Guy Hubert, CEO of the Deposit Insurance Corporation of Ontario (DICO), which is the deposit insurer and regulator for credit unions in the province, says it’s currently reviewing its mortgage-lending guidance and is considering introducing a standardized stress test for its credit unions.

While credit unions in Manitoba aren’t mandated to follow similar B-20 rules, members looking for a mortgage will still go through a stringent process, says Ted Richert, vice-president of lending and compliance at Credit Union Central of Manitoba.“We tell credit unions to do what they’ve always done, which is to be active in their marketplace and to understand the communities that they lend into,” Richert says. “That’s one of the best metrics to determine a level of riskiness.” And while there may be an increase in business at some credit unions as a result of the new federal rules, Richert says it’s not a selling tool. “We aren’t here to attract riskier borrowers.” Instead, Richert says the credit union’s cooperative values may mean they look at loans and mortgages differently “but not at the expense of credit quality.”

Ted Pahl, general manager of Tignish Credit Union (8,000 members, $200 million in assets) and chair of the Credit Union Managers Association of Prince Edward Island, expects the mortgage business to pick up through the spring and summer in his region as a result of the federal changes. “This has the potential to be good for the credit union system,” Pahl says. Still, he agrees that not everyone will walk away with a mortgage. “Credit unions are here to make the right choice with the members,” says Pahl, “even if that means saying, ‘it’s not the right time for you to buy a house.’ Our end goal is to help someone find a house and have the ability to stay in that house for the long term.”

That protects not just the homebuyer but also the credit union and its members, Pahl adds. “In the end, if a credit union has an experience with a loss, that affects all members.” ◊


B-20 by the numbers

The Office of the Superintendent of Financial Institutions (OFSI), which regulates Canada’s banks and federal credit unions, imposed tougher new rules on mortgage lending this year. The move was intended to safeguard lenders and borrowers from risky loans amid fears of a housing bubble, especially in red-hot housing markets such as Toronto and Vancouver.

Known as Guideline B-20, Residential Mortgage Underwriting Practices and Procedures, the requirements demand that borrowers pass a minimum qualifying rate, or “stress test,” for uninsured mortgages, which are those with more than a 20 percent down payment. Before the new rules took effect on Jan. 1, the tests only applied to borrowers with insured mortgages, which were required for down payments of less than 20 percent of the home’s purchase price.

Under the new rules, borrowers at the banks must be able to handle a minimum qualifying rate, which is either the five-year benchmark rate published by the Bank of Canada or the contractual mortgage rate plus two percentage points — depending on which is greater.

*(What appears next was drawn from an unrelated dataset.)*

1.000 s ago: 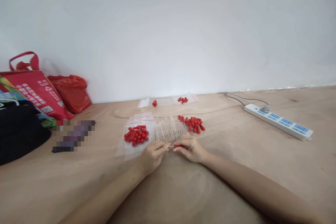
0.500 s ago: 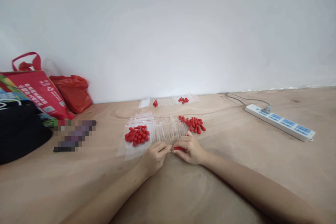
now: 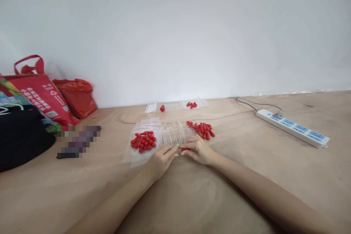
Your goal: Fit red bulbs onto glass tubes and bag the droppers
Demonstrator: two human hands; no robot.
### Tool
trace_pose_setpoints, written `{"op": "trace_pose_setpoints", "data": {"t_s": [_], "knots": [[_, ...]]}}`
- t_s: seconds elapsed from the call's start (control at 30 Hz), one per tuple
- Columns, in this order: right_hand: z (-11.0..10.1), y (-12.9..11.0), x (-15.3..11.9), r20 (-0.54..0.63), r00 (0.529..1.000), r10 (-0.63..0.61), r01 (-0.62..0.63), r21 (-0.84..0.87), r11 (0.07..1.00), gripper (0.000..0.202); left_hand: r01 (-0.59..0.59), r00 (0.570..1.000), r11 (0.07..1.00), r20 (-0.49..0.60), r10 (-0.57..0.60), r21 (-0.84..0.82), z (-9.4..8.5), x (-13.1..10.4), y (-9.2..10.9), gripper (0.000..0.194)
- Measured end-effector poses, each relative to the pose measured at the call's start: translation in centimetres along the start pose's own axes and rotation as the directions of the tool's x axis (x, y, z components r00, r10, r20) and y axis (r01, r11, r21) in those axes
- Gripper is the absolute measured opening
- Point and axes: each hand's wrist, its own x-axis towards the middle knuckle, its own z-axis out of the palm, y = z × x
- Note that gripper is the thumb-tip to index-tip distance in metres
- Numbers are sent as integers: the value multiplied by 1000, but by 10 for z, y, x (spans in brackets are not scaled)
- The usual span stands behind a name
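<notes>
My right hand (image 3: pixel 199 150) is closed around a red rubber bulb (image 3: pixel 184 149), of which only a small part shows between the fingers. Close against it, my left hand (image 3: pixel 162 159) pinches a thin clear tube (image 3: pixel 178 149), mostly hidden by the fingertips. The tube's end meets the bulb between the two hands. Just beyond my fingers lies a row of clear dropper tubes (image 3: pixel 172 134). A pile of red bulbs (image 3: pixel 144 141) rests on clear zip bags (image 3: pixel 137 158) to the left. More red bulbs (image 3: pixel 204 129) lie loose beyond my right hand.
Against the wall lie further bags with tubes (image 3: pixel 173 107) and red bulbs (image 3: pixel 191 105). A white power strip (image 3: pixel 292 128) with a plugged-in grey cable is on the right. On the left are a red shopping bag (image 3: pixel 45 97), a red plastic bag (image 3: pixel 76 97) and a black hat (image 3: pixel 24 140).
Both hands have shifted slightly away from me, toward the tube row. The red bulb now shows less between my right fingers, and my left fingers have straightened somewhat.
</notes>
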Motion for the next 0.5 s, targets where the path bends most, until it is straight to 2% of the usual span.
{"op": "trace_pose_setpoints", "data": {"t_s": [0.1,0.2,0.27,0.33,0.4,0.5], "knots": [[-3,5,-2,-84,983,161,-138,229,964,23,54,998,998,-31,-55,-28,-5,0,-1,25],[4,5,-4,-103,931,351,-248,526,814,29,93,994,995,-48,-95,-43,-5,0,-1,23],[11,3,-1,-103,899,427,-267,644,717,30,97,993,994,-57,-99,-43,-5,1,0,23],[12,5,6,-137,872,469,-254,694,674,31,87,994,996,-58,-88,-30,-6,2,1,22],[7,12,15,-210,842,496,-231,691,685,35,93,995,996,-47,-92,2,-8,3,2,24],[-13,33,31,-356,751,557,-255,621,741,38,146,988,987,-52,-143,61,-10,3,2,25]]}}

For example, a homebuyer looking to borrow at a 3.5 percent interest rate would have to be capable of carrying the mortgage if the rate rises to 5.5 percent.

OSFI rules don’t apply to most credit unions, given that they’re not federally regulated financial institutions. However, some credit unions — and their provincial regulators — are either changing or considering changing their policies to tighten mortgage lending to align more closely with the new federal rules.